A roundup of trading on major world markets:
NEW YORK - US stocks have ended little-changed in a shortened session a day after the Thanksgiving holiday, with retailers in focus as Black Friday sales kicked off the important year-end shopping season.
Investors shrugged off a steep plunge in Chinese stocks, sparked after authorities opened investigations into several brokerages.
The Dow Jones Industrial Average on Friday slipped to 17,798.49, down 14.90 points (0.08 per cent), as Disney weighed.
The broad-based S&P 500 edged up 1.24 (0.6 per cent) to 2,090.11, while the tech-rich Nasdaq Composite Index advanced 11.38 (0.22 per cent) to 5,127.52.
"Unsurprisingly, the Friday session was very quiet with trading volume running well below average," Briefing.com said.

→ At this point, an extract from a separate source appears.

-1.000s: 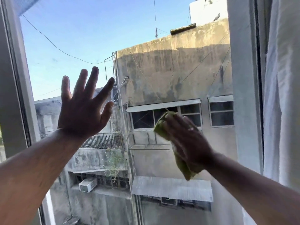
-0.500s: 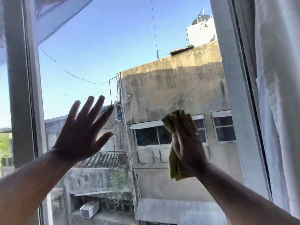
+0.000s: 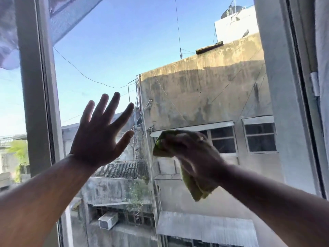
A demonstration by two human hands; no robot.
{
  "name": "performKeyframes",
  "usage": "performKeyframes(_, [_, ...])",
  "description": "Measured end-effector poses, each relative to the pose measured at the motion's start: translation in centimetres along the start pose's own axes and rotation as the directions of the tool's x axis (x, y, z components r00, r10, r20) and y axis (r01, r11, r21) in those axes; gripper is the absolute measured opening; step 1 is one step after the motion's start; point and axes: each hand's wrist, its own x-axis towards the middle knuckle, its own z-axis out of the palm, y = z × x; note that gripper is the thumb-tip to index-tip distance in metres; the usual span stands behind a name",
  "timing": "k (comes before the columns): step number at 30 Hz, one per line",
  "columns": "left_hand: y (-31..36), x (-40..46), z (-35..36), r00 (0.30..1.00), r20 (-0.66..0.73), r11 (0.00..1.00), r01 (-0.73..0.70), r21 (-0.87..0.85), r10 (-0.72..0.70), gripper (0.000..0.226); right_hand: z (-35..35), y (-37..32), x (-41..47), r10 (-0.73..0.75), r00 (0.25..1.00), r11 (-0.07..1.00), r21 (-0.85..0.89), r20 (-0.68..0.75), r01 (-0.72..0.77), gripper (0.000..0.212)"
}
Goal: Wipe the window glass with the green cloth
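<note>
The window glass [image 3: 124, 50] fills the middle of the head view, with sky and an old concrete building behind it. My left hand [image 3: 99, 138] lies flat against the pane at centre left, fingers spread and holding nothing. My right hand [image 3: 194, 154] presses the green cloth [image 3: 194, 186] onto the glass at centre right. The hand is blurred. Part of the cloth bunches out past the fingertips to the left, and a tail hangs below the palm.
A grey window frame post [image 3: 35, 104] stands at the left, with another pane beyond it. The right frame [image 3: 284, 104] and a white curtain [image 3: 322, 50] run down the right edge. A mesh cloth [image 3: 71, 13] hangs at the top left.
The camera has tilted up, so more sky shows. My right hand has turned from upright to pointing left, sweeping the cloth across the glass. My left hand stays flat on the pane.
</note>
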Motion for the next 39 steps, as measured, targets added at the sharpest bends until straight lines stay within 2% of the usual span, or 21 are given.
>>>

Stocks had moved little in the week's first three days of trading. Markets were closed on Thursday for Thanksgiving Day, and closed three hours early Friday, at 1800 GMT. No economic indicators were on the agenda.
"With nothing in the way of earnings or economic data to digest, traders will await Black Friday updates from retailers," said Alex Eppstein at Schaeffer's Investment Research.
LONDON - European shares have retreated, hit by a drop in shares of mining companies after a slump in Chinese equities. Anticipation of further stimulus by the European Central Bank next week helped to cushion the fall.
Britain's FTSE 100 and France's CAC40 both closed down 0.3 per cent, while Germany's DAX was down 0.2 per cent.
Mining stocks fell the most, declining 2.7 per cent. China, the world's biggest consumer of metals, saw stocks slide over five per cent after a regulatory crackdown and deteriorating industrial profits data.
Anglo American led the decline, falling 8.2 per cent after shutting down an Australian coal mine.
Some investors are worried markets would see a repeat of events this past August, when China let its currency fall and jolted equities globally. Others say that might be less likely if the yuan joined the IMF's reserve basket next week.
"Miners are suffering from China and a stronger US dollar outlook. There is clearly a risk that China will try and devalue the currency further, but there is less risk of that compared to earlier in the year," said Ankit Gheedia, equity and derivative strategist at BNP Paribas.
"(However) Europe is still trading on the ECB next week, which is why the market is relatively resilient."
HONG KONG - A plunge in Chinese stocks has dragged Asian markets down with authorities investigating several brokerages and profits at the country's industrial giants sinking more than expected.
With Shanghai slumping more than six per cent at one point, Friday's sharp losses brought back painful memories of the panic-driven sell-off that struck China's equities markets in the northern summer, wiping trillions of dollars off valuations.
Selling intensified on Friday after Beijing said industrial profits fell more than forecast in October.
Meanwhile, the country's biggest brokerage Citic Securities said on Thursday it was being investigated for suspected "rule violations".
And on Friday another giant, Guosen Securities, said it was being investigated, while second-ranked Haitong Securities halted trading of its shares in Shanghai and Hong Kong.
"The biggest reason for such a sudden drop today is regulators' investigation of the top brokers. It's triggered a broader sell-off," said Phillip Securities analyst Chen Xingyu.
"(The) investigation suggests the firms could be in some serious trouble," he said. But he added Friday's losses were "totally different from the routs in July and August".
Shanghai's stock market ended the day 5.5 per cent lower, while Shenzhen's composite index, which tracks stocks on China's second exchange, slumped 6.1 per cent.
Hong Kong ended down 1.9 per cent, while Japan's Nikkei ended in the red after the government said prices fell in October, while consumer spending also dropped, overshadowing news that unemployment was at a two-decade low.
WELLINGTON - The S&P/NZX 50 index rose 13.11 points, or 0.2 per cent, to 6101.